Polres Sanggau Tangani Kasus Penampung Emas Ilegal, Pelaku Ancaman 5 Tahun Penjara

  • Bagikan
barang bukti alat penampungan emas ilegal yang diamankan Polres Sanggau. SUARAINDO.ID/man

Suaraindo.id – Kepolisian Resor Sanggau tengah menangani kasus penampung emas illegal dengan tersangka AJ alias JA (32) warga Pinang Desa Malenggang, Kecamatan Sekayam.

Kasat Reskrim Polres Sanggau AKP Indrawan Wira Saputra dalam Press Release belum lama ini menegaskan, Setiap orang yang menampung, memanfaatkan, melakukan pengolahan dan/atau pemurnian, pengembangan dan/atau pemanfaatan, pengangkutan, penjualan mineral/atau batubara yang tidak berasal dari pemegang IUP, IUPK, IPR, SIPB atau izin.

“Nah, sebagaimana dimaksud dalam Pasal 161 Undang – Undang RI Nomor 03 Tahun 2020 tentang perubahan atas Undang – Undang RI Nomor 04 Tahun 2009 tentang Pertambangan Mineral dan Batu Bara, diancam hukuman penjara, paling lama 5 tahun dan denda paling banyak Rp.100 juta,” jelas Kasat.
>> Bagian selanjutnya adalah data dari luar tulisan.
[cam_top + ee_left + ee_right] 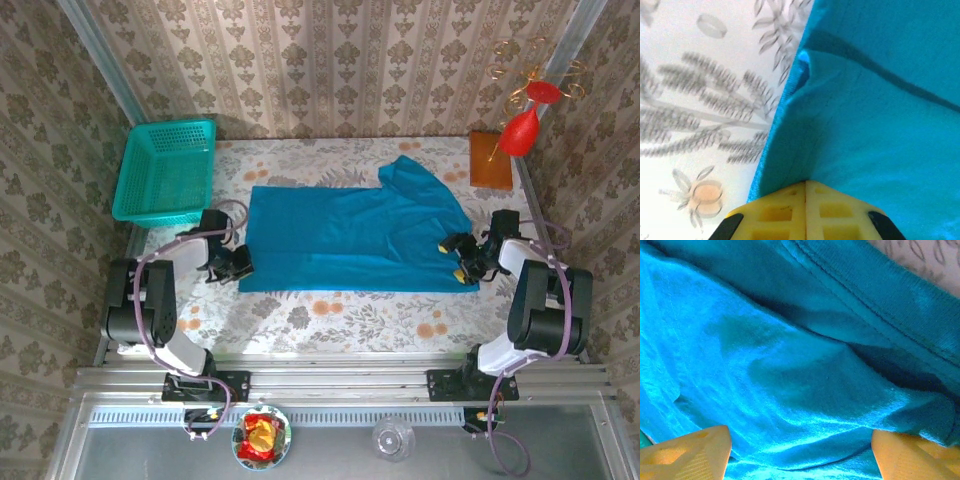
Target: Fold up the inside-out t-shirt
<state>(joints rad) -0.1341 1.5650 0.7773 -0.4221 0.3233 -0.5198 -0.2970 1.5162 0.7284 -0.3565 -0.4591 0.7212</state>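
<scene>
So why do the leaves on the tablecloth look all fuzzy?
Left wrist view: the camera is too close, so the tablecloth leaves blur; right wrist view: the t-shirt shines, with a dark shadow under its fold; top view: sharp, evenly lit.

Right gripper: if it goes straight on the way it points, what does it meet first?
The t-shirt: blue cloth fills the gap ahead of the right gripper, whose jaws stand open. Contact looks close; depth is unclear.

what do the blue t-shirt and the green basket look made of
T-shirt: soft knit cloth, probably cotton or a blend, mostly matte with a faint sheen; it drapes in creases and has a stitched ribbed band. Basket: rigid moulded plastic, it seems, slightly glossy; even mesh of holes, stiff straight rim.
</scene>
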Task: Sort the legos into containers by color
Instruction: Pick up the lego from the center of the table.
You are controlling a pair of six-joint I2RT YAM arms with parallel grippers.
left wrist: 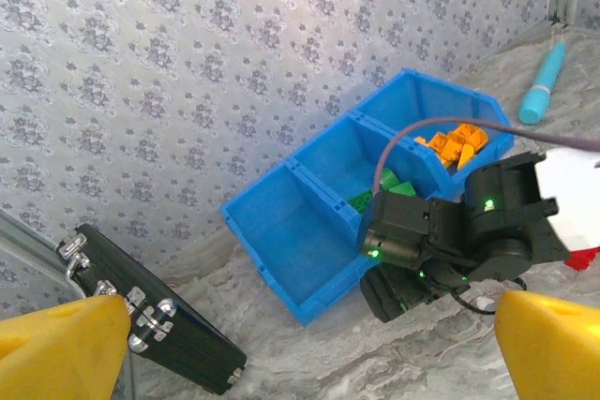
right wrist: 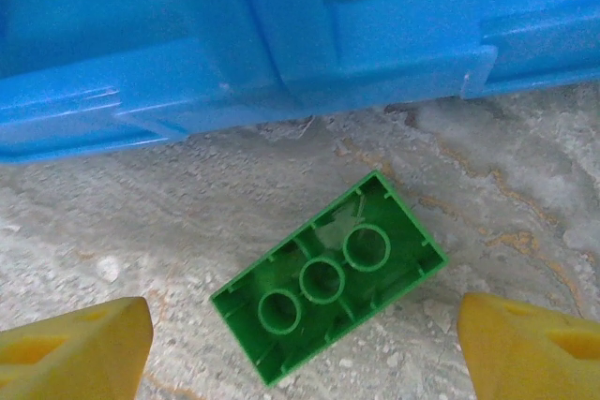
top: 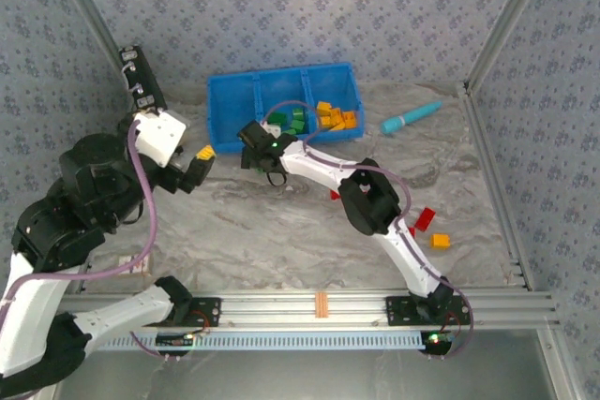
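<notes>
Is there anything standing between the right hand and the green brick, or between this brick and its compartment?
Nothing lies between the open right hand and the upturned green brick. The blue bin's front wall stands between the brick and the middle compartment holding green bricks.

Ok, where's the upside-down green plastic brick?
Right wrist view: the green brick lies on the marbled table just outside the bright blue plastic bin, centred under the open right pincer.
</notes>
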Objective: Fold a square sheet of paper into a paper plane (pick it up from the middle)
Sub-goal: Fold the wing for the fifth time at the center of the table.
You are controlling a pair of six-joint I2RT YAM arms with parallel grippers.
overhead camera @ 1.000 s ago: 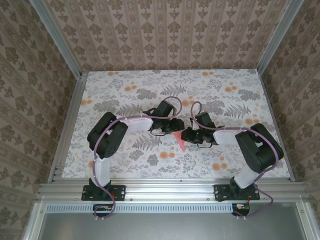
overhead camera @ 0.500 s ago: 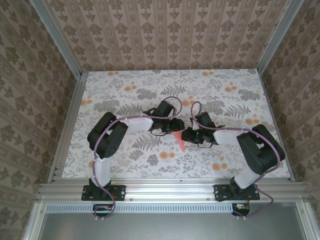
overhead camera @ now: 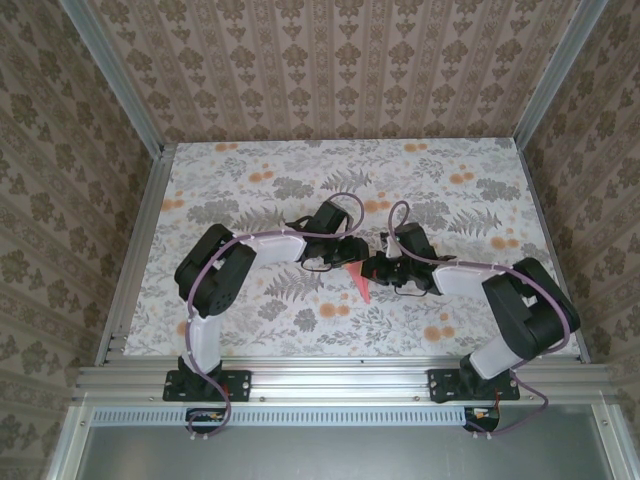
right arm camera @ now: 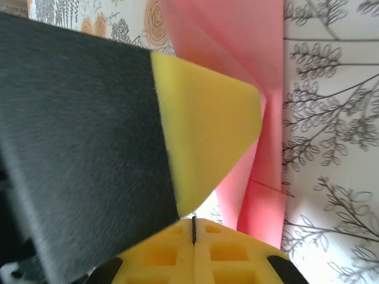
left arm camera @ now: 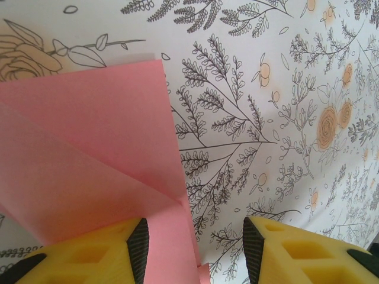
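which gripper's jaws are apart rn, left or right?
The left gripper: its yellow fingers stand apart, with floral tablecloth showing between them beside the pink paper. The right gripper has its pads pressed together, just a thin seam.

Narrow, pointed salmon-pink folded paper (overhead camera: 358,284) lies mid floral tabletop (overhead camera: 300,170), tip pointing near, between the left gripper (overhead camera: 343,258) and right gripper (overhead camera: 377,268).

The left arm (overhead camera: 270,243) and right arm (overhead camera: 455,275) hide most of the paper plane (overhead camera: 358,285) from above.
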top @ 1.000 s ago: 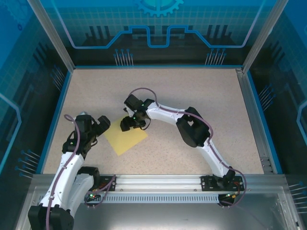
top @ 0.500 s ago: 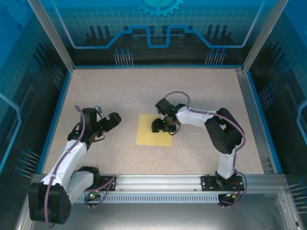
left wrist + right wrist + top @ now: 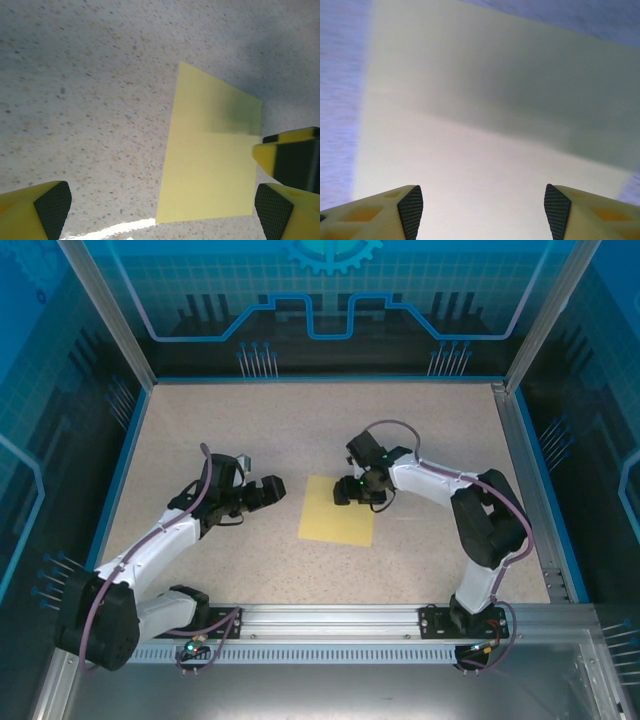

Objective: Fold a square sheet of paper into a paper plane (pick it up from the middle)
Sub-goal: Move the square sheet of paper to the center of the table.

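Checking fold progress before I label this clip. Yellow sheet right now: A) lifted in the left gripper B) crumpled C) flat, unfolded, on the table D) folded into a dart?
C: the square sheet of paper lies flat on the table with no crease, and the left gripper stands open beside it, apart from it.

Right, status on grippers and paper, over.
Left gripper open, beside flat yellow square sheet of paper. Right gripper open over its far edge. Sheet unfolded.

Top view bright, sharp. Left wrist: glare btm centre, shadow upper rt. Right wrist: blurry; shadow band across sheet (image 3: 470, 165).
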`<state>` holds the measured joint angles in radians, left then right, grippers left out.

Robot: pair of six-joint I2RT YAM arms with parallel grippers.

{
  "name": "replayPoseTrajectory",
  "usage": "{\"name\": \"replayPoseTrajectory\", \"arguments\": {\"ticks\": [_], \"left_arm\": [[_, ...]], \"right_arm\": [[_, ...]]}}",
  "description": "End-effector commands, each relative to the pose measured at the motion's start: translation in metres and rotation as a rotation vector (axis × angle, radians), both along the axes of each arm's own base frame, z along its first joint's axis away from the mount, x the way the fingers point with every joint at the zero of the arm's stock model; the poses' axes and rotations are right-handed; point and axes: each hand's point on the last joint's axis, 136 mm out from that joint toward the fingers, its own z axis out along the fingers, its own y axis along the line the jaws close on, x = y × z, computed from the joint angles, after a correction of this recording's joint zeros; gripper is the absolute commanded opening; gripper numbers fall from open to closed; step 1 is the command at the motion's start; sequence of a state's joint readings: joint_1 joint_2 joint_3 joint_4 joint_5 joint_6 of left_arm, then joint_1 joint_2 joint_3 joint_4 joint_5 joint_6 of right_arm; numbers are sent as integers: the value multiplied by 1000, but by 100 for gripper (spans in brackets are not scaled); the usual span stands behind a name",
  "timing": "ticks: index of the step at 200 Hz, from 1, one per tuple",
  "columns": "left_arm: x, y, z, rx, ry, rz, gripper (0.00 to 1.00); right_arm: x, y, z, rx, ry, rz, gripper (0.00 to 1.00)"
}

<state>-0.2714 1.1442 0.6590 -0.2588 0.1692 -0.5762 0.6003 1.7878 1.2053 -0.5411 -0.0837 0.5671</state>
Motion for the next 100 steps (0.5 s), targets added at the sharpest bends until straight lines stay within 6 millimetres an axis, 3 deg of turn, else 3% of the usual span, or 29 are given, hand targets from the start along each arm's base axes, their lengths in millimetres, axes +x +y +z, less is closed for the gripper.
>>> {"name": "replayPoseTrajectory", "arguments": {"ticks": [1, 36, 56, 100], "left_arm": [[8, 22, 16, 102, -45, 93, 98], [8, 28, 22, 115, -77, 116, 99], [9, 30, 22, 118, -82, 130, 99], [11, 25, 24, 100, -85, 116, 98]], "right_arm": [[-13, 45, 14, 73, 12, 109, 68], [-35, 92, -2, 70, 60, 206, 68], [-45, 95, -20, 50, 106, 224, 68], [-73, 71, -42, 7, 161, 277, 68]]}}
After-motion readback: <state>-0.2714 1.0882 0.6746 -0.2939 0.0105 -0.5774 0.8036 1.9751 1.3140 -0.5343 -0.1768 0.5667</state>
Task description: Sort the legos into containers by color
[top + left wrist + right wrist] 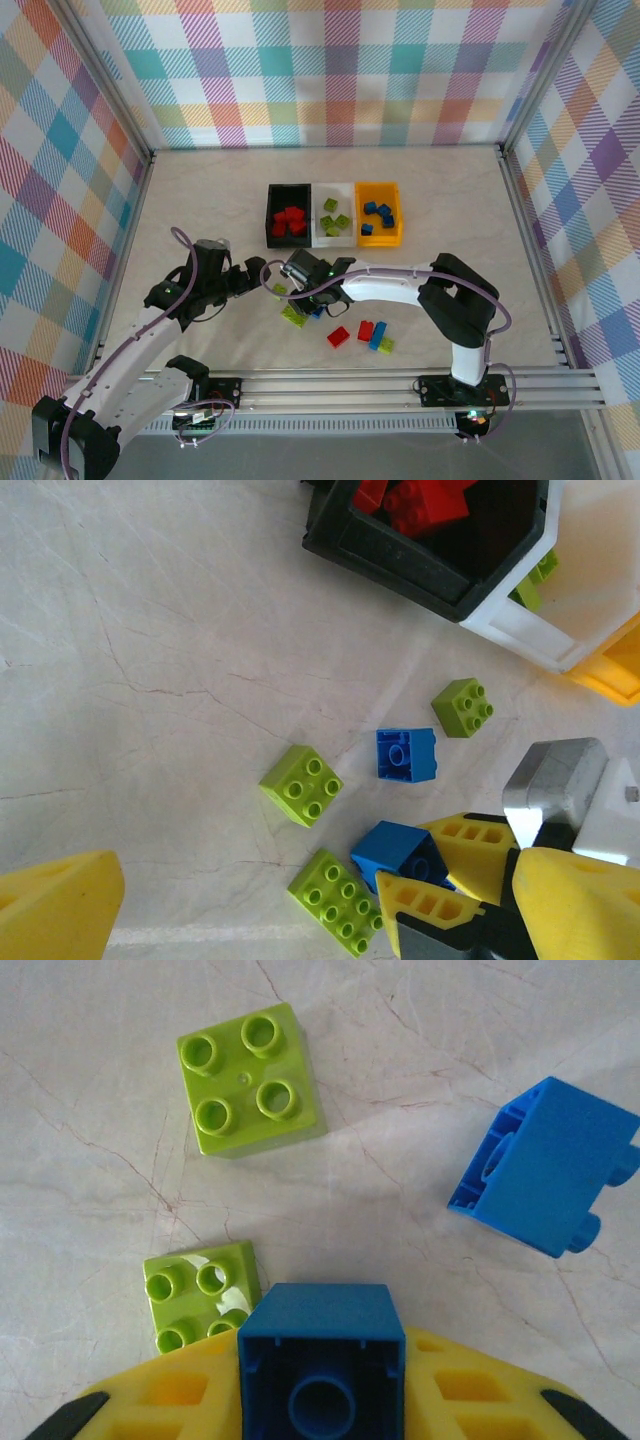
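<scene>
Beside green legos — right gripper clamps a blue lego.

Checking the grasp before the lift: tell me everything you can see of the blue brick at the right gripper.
The blue brick is a small square glossy plastic piece, hollow underside with one round tube facing the wrist camera. It sits between the right gripper's yellow fingers, beside a lime brick on the table.
</scene>
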Motion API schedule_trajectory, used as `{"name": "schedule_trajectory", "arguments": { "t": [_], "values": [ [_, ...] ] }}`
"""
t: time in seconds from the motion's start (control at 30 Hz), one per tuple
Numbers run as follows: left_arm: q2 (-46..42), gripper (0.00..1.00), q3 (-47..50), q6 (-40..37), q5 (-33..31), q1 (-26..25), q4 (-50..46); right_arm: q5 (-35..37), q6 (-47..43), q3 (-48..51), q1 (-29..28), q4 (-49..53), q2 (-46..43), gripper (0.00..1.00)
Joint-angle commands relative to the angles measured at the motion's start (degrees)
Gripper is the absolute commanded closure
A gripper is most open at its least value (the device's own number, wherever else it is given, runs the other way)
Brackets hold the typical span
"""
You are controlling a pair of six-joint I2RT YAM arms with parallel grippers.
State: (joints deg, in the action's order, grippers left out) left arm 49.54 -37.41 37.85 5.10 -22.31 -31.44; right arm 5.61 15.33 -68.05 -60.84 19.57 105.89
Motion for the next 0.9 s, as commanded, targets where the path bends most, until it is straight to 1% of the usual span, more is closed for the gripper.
{"name": "schedule_trajectory", "arguments": {
  "t": [0.0, 0.13, 0.23, 0.3, 0.4, 0.47, 0.57, 0.67, 0.77, 0.87],
  "values": [
    [0.27, 0.0, -1.05, -1.23, 0.81, 0.6, -0.47, 1.47, -0.64, -0.64, 0.0, -0.61, -5.19, 0.7],
    [0.94, 0.0, -1.15, -1.23, 1.22, 0.68, -0.19, 2.85, -0.55, 0.06, 1.64, 0.21, -9.72, 0.71],
    [1.49, 0.0, -1.11, -1.28, 1.53, 0.68, 0.39, 5.29, -0.74, 0.87, 4.79, 1.51, -14.85, 0.72],
    [1.91, 0.0, -1.32, -1.18, 1.51, 0.68, 0.52, 6.47, -0.33, 1.16, 9.13, 2.74, -17.38, 0.72],
    [2.58, 0.0, -1.4, -1.0, 2.18, 0.76, 1.23, 7.23, 1.37, 1.12, 17.88, 4.05, -19.14, 0.72],
    [3.1, 0.0, -1.41, -1.19, 2.5, 0.77, 1.54, 9.31, 2.13, -0.85, 23.44, 5.94, -17.31, 0.72],
    [3.44, 0.0, -1.12, -1.36, 3.49, 0.77, 2.55, 9.61, 3.75, -4.92, 30.1, 8.09, -12.19, 0.72],
    [3.86, 0.0, -1.06, -1.49, 3.62, 0.77, 2.96, 9.12, 4.26, -9.12, 33.98, 8.87, -6.42, 0.72],
    [5.08, 0.0, -1.24, -1.79, 4.19, 0.82, 3.25, 8.04, 4.65, -13.49, 36.14, 9.67, -1.09, 0.71],
    [6.86, 0.0, -1.41, -2.15, 4.01, 0.86, 3.31, 7.7, 5.38, -17.51, 37.18, 11.01, 3.19, 0.65]
  ]
}}
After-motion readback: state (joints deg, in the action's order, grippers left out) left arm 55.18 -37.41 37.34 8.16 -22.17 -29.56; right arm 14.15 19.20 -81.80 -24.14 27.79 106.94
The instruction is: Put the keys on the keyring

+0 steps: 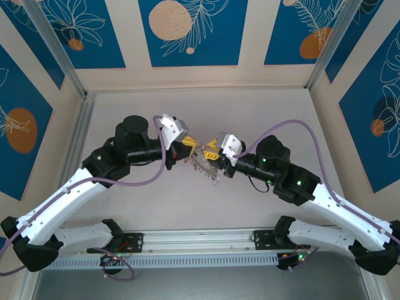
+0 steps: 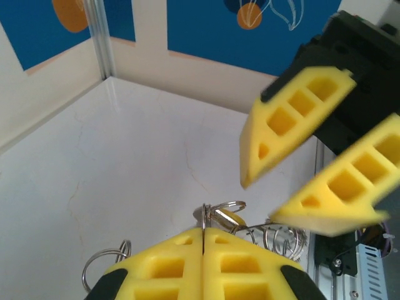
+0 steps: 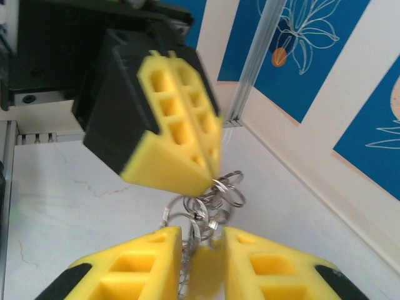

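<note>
**Item 1, left jaws.** Pressed together, yellow fingers [image 2: 165,269] flat against each other. They pinch the keyring [image 2: 223,209] by its rim, and wire loops stand out above the seam and to both sides.

**Item 2, right jaws.** Spread part-way, fingers [image 2: 290,122] apart, tips near the ring and facing my left. A blurred yellow piece [image 3: 206,270] sits in the gap. I cannot tell whether it is a key's tag, or whether either finger touches it.

**Item 3, keyring.** Held between my 2 arms over the middle of the table [image 1: 156,206], apparently clear of its surface. I cannot make out any keys for certain among the loops.

**Item 4, step in hand (my judgement).** Feeding 1 key onto 1 rim loop. To do it well:
- Hold the left pinch hard and steady so the ring cannot swivel.
- Bring the right in slowly and close on the key's head, not on wire.
- Choose a loop standing free of my left fingers.
- Keep the 2 sets of tips from colliding.

**Item 5, surround.** Pale walls with blue panels [image 1: 187,31].
</note>
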`<action>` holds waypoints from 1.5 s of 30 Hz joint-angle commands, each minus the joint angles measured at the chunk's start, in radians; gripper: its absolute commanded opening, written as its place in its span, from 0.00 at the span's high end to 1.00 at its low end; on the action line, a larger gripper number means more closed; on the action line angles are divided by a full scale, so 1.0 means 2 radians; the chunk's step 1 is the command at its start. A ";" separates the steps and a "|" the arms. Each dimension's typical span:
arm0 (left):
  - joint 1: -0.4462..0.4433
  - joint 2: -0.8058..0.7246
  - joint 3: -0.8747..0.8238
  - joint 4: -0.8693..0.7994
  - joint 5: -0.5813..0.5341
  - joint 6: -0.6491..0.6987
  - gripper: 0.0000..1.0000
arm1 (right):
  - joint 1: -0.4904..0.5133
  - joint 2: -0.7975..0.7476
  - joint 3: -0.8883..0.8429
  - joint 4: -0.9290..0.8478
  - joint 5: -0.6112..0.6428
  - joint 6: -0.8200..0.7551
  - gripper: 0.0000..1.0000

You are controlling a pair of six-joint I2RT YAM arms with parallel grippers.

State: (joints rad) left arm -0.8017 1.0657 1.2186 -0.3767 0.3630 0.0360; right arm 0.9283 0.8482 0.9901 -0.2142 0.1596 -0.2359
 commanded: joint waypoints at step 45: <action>0.085 0.017 -0.028 -0.113 -0.010 -0.058 0.97 | -0.177 0.064 -0.023 -0.082 -0.191 0.177 0.39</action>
State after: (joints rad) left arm -0.6720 1.0920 1.1820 -0.4908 0.4065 0.0044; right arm 0.5880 0.9676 0.9779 -0.3687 -0.2573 0.0719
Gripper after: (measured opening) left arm 0.050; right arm 0.598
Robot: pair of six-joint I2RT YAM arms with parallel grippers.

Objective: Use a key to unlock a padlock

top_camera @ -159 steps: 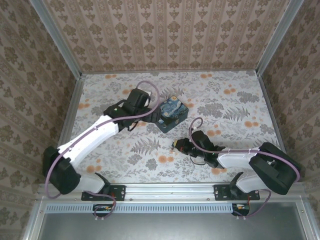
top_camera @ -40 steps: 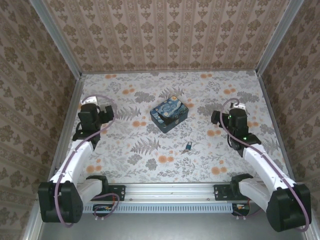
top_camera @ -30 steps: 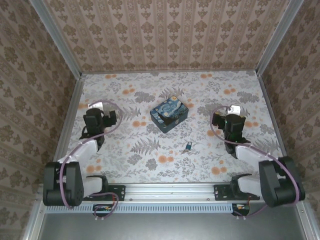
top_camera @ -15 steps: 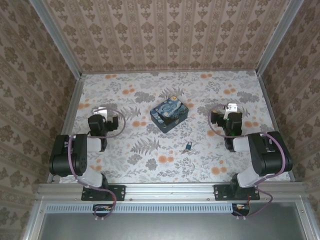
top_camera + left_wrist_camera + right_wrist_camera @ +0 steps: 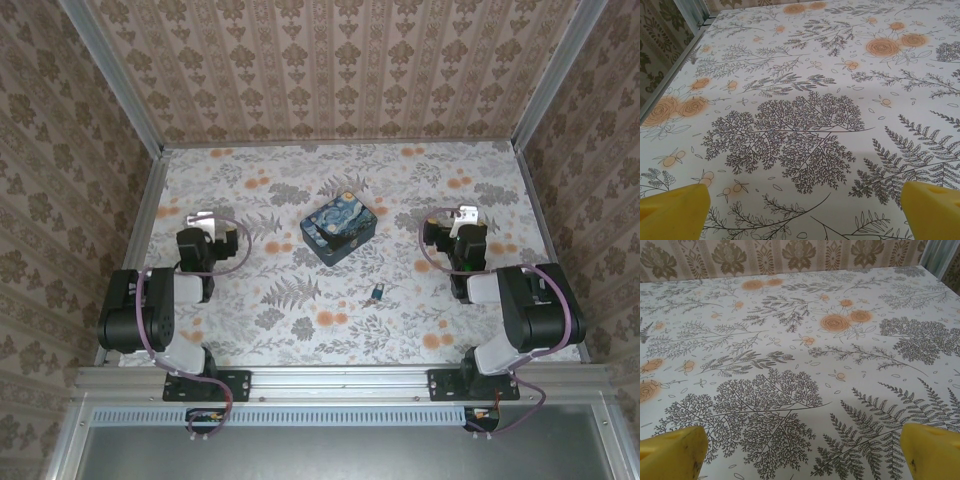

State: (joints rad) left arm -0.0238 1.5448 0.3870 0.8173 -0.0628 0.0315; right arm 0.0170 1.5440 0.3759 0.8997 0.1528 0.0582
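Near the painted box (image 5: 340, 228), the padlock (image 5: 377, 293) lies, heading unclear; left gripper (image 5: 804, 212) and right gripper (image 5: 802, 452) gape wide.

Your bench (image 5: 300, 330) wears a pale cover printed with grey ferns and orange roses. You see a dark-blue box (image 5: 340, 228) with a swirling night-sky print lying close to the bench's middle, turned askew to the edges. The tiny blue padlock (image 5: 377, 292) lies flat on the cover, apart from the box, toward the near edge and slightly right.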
Kasus yang ditangani itu, berawal informasi dari masyarakat ada sebuah rumah beralamat Pinang Rt. 001/Rw. 000, Desa Malenggang, menampung pembelian emas hasil PETI.

“Berbekal informasi tersebut, kita bentuklah tim untuk melakukan penyelidikan laporan tersebut. Pada 3 Februari 2024 sekira jam 19.00 Wib tim mendatangi Rumah saudara A J alias JA di Dusun Sungai Pinang, Rt. 001/Rw. 000, Ds. Malenggang,”ungkap Kasat.

Saat tim dirumah bertemu dengan AJ slias JA selaku pemilik rumah dan setelah dilakukan pengecekan ditemukan l barang berupa emas yang berbentuk bijih dan serbuk yang diduga didapatkan dengan cara membeli atau menampungnya dari para penambang emas tanpa ijin di wilayah Desa Malenggang.

Barang tersebut berupa berupa 9,81emas bentuk sepihan,5 potong kertas rokok warna merah, 1 buah wadah terbuat dari plastik,1buah ras jinjing warna kuning bertuliskan FOXJAZZ,1byah dompet warna pink,1unit tmbangan digital Merk GHL warna hitam,1buahkalkulator Merk Royally warna hitam,1 Set alat pembakar,1 Tungku ,40 Mangkok warna Coklat terbuat dari tanah liat,1 kantong bubuk pijar warna putih,1 buah Hanphone Merk ViVodan uang tunai sebesar Rp 13.157.000, .

Berdasarkan keterangan dari AJ alias JA, apabila emas tersebut telah terkumpul banyak,selanjutnya akan meleburkan dan menyatukan emas tersebut dengan cara dibakar menggunakan alat jos dan jika emas tersebut telah terkumpul menjadi satu baru dijual kembali dengan harga yang lebih tinggi.

“Hasil temuan tersebut,baik pelaku maupun barang bukti dibawa ke Polres Sanggau guna pemeriksaan lebih lanjut,”pungkasnya.